■ **How to complete this task**:
Each line of the listing that includes "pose" should be reported.

(Beginning of Dataset excerpt)

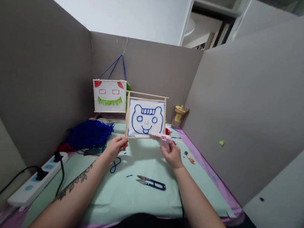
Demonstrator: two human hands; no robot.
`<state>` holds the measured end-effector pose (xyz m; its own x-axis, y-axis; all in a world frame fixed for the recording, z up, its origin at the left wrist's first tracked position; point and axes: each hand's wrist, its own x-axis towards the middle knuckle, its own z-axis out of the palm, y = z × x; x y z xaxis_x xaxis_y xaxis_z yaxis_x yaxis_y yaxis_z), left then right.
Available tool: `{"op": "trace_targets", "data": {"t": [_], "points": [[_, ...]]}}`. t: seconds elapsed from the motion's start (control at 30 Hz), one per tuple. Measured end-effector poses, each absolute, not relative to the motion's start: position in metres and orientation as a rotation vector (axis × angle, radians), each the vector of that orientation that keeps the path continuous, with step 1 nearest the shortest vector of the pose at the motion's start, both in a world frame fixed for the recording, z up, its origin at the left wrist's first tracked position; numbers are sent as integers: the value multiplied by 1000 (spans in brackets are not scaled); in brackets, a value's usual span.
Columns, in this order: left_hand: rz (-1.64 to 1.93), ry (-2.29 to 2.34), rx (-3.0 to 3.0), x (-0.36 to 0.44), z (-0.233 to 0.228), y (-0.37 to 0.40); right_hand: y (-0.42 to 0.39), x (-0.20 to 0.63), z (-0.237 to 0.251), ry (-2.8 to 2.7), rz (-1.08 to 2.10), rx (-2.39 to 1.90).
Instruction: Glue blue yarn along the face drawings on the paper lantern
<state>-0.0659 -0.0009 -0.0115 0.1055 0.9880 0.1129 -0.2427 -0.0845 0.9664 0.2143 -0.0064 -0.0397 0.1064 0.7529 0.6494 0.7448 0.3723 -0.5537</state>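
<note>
Two bare hands are at work over a pale green surface (133,199) inside grey partition walls. The left hand (115,147) has its grip clamped on the lower left corner of a wooden-stick frame with a white panel bearing a bear face outlined in blue yarn (145,118), holding it upright and facing the camera, its lower edge just above the surface. The right hand (173,155) has its grip closed around a pale pink glue gun (162,138), whose nozzle sits at the frame's lower right corner, touching or nearly so.

The step in hand looks like gluing at that bottom stick or corner of the frame. The next move would call for a steady left hand keeping the frame from tilting, a gentle squeeze of the gun, and keeping the fingers clear of hot glue.

Small blue-handled thread snips (151,183) lie near the person, well apart from both hands. A heap of dark blue yarn (89,134) sits to the left, just beside a white power strip (37,180) with black plugs. A finished white paper lantern with red and green trim (109,95) hangs behind the frame.
</note>
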Motion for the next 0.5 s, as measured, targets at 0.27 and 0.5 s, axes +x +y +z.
{"op": "trace_targets", "data": {"t": [0.27, 0.5], "points": [[1288, 884, 1146, -66, -14, 2, -7, 210, -36, -1623, 50, -1352], [1284, 886, 1155, -67, -16, 3, -8, 212, -39, -1614, 38, -1351]]}}
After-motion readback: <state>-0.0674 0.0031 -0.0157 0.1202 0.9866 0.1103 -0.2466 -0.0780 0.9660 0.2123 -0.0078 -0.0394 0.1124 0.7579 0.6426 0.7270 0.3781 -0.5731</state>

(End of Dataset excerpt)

■ **Result below**:
`<state>` holds the measured end-effector pose (xyz m; its own x-axis, y-axis; all in a world frame fixed for the recording, z up, its origin at the left wrist's first tracked position; point and axes: each hand's wrist, its own x-axis towards the middle knuckle, its own z-axis out of the palm, y = z × x; x y z xaxis_x xaxis_y xaxis_z yaxis_x yaxis_y yaxis_z), left then right.
Available tool: `{"op": "trace_targets", "data": {"t": [_], "points": [[_, ...]]}}`. t: seconds elapsed from the motion's start (control at 30 Hz), one per tuple. Measured end-effector poses, each absolute, not relative to the motion's start: position in metres and orientation as a rotation vector (axis × angle, radians), each the vector of that orientation that keeps the path continuous, with step 1 nearest the shortest vector of the pose at the motion's start, both in a world frame fixed for the recording, z up, its origin at the left wrist's first tracked position; numbers are sent as integers: the value multiplied by 1000 (spans in brackets are not scaled); in brackets, a value's usual span.

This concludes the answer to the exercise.